Thursday 22 August 2019

Divers recover fragments of Black Sea crash plane

A woman leaves flowers in Moscow (AP)
A woman leaves flowers in Moscow (AP)
Candles are placed around a photo of the crashed Tu-154 in memory of victims of the plane disaster, in central Sochi ((AP/Viktor Klyushin)

Divers have recovered fragments of the Russian passenger jet that crashed into the Black Sea, killing all 92 people on board.

In a statement on Monday, Russia's emergency situations ministry said that divers found several fragments of the plane one mile away from the shore and 25 meters (82 feet) under the sea.

It said some of the debris has been recovered, and the divers are going back into the water to search for more.

All 92 people onboard the Russian military's Tu-154 plane are believed to have died on when the jet crashed two minutes after taking off from the southern city of Sochi en route to Syria.

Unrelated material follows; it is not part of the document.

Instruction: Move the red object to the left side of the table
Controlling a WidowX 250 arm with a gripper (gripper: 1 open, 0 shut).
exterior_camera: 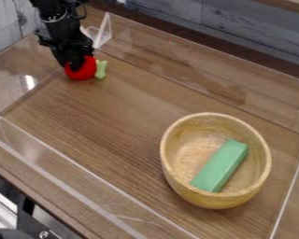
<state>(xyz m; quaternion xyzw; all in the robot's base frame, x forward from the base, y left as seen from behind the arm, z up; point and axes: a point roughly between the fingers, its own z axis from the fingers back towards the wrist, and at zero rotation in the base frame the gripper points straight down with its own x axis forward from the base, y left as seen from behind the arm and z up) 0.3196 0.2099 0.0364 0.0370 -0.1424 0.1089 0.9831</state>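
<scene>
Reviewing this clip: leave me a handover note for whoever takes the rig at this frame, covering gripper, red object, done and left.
Gripper: fingers around the red object, apparently gripping it; whether it bears the weight, I cannot tell.
Red object: over the left part of the table, by the far-left corner; whether it touches the wood is unclear.
Bowl: near right, holding the green block; not part of this job.
Done: red object is at the left side.
Left: probably lower if needed, release, and back the arm off.
</scene>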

More than 3,500 rescue workers are involved in the operation to find the remains those on board and plane debris.

As Russia held a day of mourning for the victims, pilot error or a technical fault - not terrorism - was being held as the most likely cause of the crash.

The passengers included dozens of singers in Russia's world-famous military choir, nine Russian journalists and a Russian doctor known for her charity work in war zones.

The search party has not yet found the plane's black boxes, Emergency Situations Minister Vladimir Puchkov told Russian news agencies. Transport Minister Maxim Sokolov said earlier that the plane's flight recorders did not have radio beacons, so locating them on the seabed was going to be challenging.

Speaking on television Mr Sokolov said terrorism was not among the main theories for the crash cause, and that authorities were looking into a possible technical fault or a pilot error.

The intelligence agency FSB echoed his comments later, saying it "has not found any signs or facts pointing to a possible terror attack or sabotage on board".

The intelligence agency is now focusing the probe on possibilities such as a pilot error, low quality of fuel, external objects getting in the engine or an unspecified technical fault.

The plane began its flight from Moscow's military airport of Chkalovsky. The FSB insisted the plane was under its surveillance and that only two people, both FSB officers, got onboard when the jet landed in Sochi for refuelling. The plane did not carry any military or dual-use cargo, the FSB said.

S he plane was taking the Defence Ministry's choir, the Alexandrov Ensemble, to perform at a New Year's concert at Hemeimeem air base in Syria's coastal province of Latakia. Despite the Syrian connection, Mr Sokolov said the government saw no need to heighten security measures at Russian airports.

Emergency crews found fragments of the plane about 1.5 kilometers (1 mile) from the shore on Sunday but a deputy defence minister told Russian news agencies that experts estimated the Tu-154 crash site at 6 kilometers (3.7 miles) from the shore.

By Monday morning, rescue teams had recovered 11 bodies as well as body fragments. All were flown to Moscow, where the remains will be identified. Local governor Veniamin Kondratyev told Russian state television that most of the bodies could be still inside the fuselage.

Russia also asked the authorities of Georgia's breakaway republic of Abkhazia, which lies just 7 kilometers (4.3 miles) east of the Sochi airport, to help monitor the Black Sea for plane debris or bodies.